The committee is the body that recommends the government’s carbon targets, and offers advice on how they might best be met. Of all the agencies involved in these questions, it has the most influence over government policy, as we saw during the bust-up within the Cabinet this month over whether or not its target should be adopted (the committee won after Cameron intervened). What the committee recommends is what is most likely to happen. In its latest report, published earlier this month, it advises that:

“The optimal policy is to pursue a portfolio approach, with each of the different technologies playing a role.”

It suggests the following, illustrative scenario for decarbonising electricity by 2030:

40% renewables

40% nuclear

15% carbon capture and storage

Up to 10% gas without carbon capture and storage

It raised no difficulties about co-existence between nuclear and renewables. And why should there be? Why can’t nuclear provide the baseload power, and renewables and carbon capture and storage most of the rest? Why can’t it be both/and, rather than either/or?

Here are some of the other things the report said:

“Nuclear power currently appears to be the most cost-effective of the low-carbon technologies”.

This will come as a surprise to many greens. Applying a 10% discount rate, the committee suggests that by 2030 nuclear power will cost between 5 and 10 pence per kilowatt hour. I rang the committee to check: yes, this does take into account the costs of decommissioning and waste disposal.

Onshore wind will cost between 7 and 8.5 pence, and the other renewables are more expensive, in some cases much more expensive.
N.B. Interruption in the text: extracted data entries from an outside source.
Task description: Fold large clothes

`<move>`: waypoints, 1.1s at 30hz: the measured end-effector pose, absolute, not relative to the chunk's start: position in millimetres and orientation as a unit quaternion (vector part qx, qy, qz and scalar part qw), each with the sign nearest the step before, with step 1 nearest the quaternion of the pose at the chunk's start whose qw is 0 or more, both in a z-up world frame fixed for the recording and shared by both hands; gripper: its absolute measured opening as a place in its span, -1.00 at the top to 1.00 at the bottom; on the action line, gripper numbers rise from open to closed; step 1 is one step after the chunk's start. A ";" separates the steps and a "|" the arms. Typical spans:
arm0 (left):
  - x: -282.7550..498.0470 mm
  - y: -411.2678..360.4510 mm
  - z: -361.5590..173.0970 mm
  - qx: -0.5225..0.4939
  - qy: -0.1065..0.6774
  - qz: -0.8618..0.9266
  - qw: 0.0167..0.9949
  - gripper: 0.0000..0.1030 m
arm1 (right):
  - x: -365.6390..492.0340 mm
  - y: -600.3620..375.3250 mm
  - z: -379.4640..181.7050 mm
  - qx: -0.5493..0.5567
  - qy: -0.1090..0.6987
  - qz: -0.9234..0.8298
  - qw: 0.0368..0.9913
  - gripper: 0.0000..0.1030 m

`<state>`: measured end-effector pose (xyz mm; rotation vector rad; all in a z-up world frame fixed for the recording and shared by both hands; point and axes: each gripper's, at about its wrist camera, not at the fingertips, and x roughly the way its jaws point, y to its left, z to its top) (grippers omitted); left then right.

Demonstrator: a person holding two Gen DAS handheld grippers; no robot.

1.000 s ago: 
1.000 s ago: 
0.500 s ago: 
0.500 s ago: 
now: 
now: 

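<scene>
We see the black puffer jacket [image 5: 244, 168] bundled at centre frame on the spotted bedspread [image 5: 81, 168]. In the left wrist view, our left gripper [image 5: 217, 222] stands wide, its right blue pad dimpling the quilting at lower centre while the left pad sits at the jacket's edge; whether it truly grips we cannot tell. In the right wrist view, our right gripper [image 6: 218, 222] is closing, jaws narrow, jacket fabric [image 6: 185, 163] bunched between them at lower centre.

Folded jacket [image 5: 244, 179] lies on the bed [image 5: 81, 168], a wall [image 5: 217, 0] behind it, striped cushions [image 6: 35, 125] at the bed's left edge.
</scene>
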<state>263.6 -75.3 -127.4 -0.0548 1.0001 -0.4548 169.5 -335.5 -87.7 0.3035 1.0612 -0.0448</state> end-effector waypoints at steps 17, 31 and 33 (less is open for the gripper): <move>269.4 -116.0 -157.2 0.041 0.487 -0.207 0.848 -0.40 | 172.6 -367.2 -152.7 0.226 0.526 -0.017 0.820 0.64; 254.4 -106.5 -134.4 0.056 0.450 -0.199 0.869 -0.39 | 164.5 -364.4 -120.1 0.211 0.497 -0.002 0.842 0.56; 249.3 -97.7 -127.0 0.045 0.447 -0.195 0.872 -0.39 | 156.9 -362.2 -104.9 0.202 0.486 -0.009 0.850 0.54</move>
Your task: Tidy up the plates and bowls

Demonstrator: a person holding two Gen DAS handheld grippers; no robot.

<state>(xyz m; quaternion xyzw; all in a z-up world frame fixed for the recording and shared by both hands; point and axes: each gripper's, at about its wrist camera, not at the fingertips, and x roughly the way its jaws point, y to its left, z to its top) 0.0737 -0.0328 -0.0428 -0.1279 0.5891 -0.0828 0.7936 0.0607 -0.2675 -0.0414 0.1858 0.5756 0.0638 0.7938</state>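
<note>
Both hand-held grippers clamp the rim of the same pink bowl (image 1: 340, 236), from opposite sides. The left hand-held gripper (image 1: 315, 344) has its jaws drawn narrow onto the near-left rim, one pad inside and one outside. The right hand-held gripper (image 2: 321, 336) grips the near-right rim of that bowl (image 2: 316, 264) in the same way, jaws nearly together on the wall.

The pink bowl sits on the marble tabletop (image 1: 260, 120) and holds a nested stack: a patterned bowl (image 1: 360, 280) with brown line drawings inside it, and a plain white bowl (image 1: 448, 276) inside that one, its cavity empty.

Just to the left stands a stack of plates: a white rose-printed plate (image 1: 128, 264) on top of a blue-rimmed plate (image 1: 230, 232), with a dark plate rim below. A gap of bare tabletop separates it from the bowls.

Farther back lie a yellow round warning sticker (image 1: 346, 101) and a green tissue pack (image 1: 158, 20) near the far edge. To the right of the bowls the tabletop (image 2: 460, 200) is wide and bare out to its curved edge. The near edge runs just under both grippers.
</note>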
The Severn Barrage, which Jonathon favours, comes out worst of all, at a staggering 21-31p.

If you apply a 7.5% discount rate, nuclear does even better against renewables (because of the higher up-front capital costs).

It also says that

“Although there is a finite supply of uranium available, this will not be a limiting factor for investment in nuclear capacity for the next 50 years.”

And it reminds us that France added 48GW of nuclear capacity – equivalent to more than half of our entire electricity system – in just ten years.

So my questions to Jonathon are as follows:

What has the Committee on Climate Change got wrong?

Could you explain your contention that nuclear power and renewables can’t co-exist?

Do you believe that renewables are a better option than nuclear power in all circumstances? Or would you agree that beyond a certain level of difficulty, of cost, of visual intrusion and other environmental impacts (damming estuaries and rivers, building power lines across rare and beautiful landscapes for example), nuclear becomes a more attractive option?

If you are to exclude nuclear entirely, what should the mix of electricity generation in this country be?

I would like to hear his answers to these questions. In the spirit of both debate and reconciliation, I’ve secured space for him to reply on the Guardian’s website. Over to you Jonathon.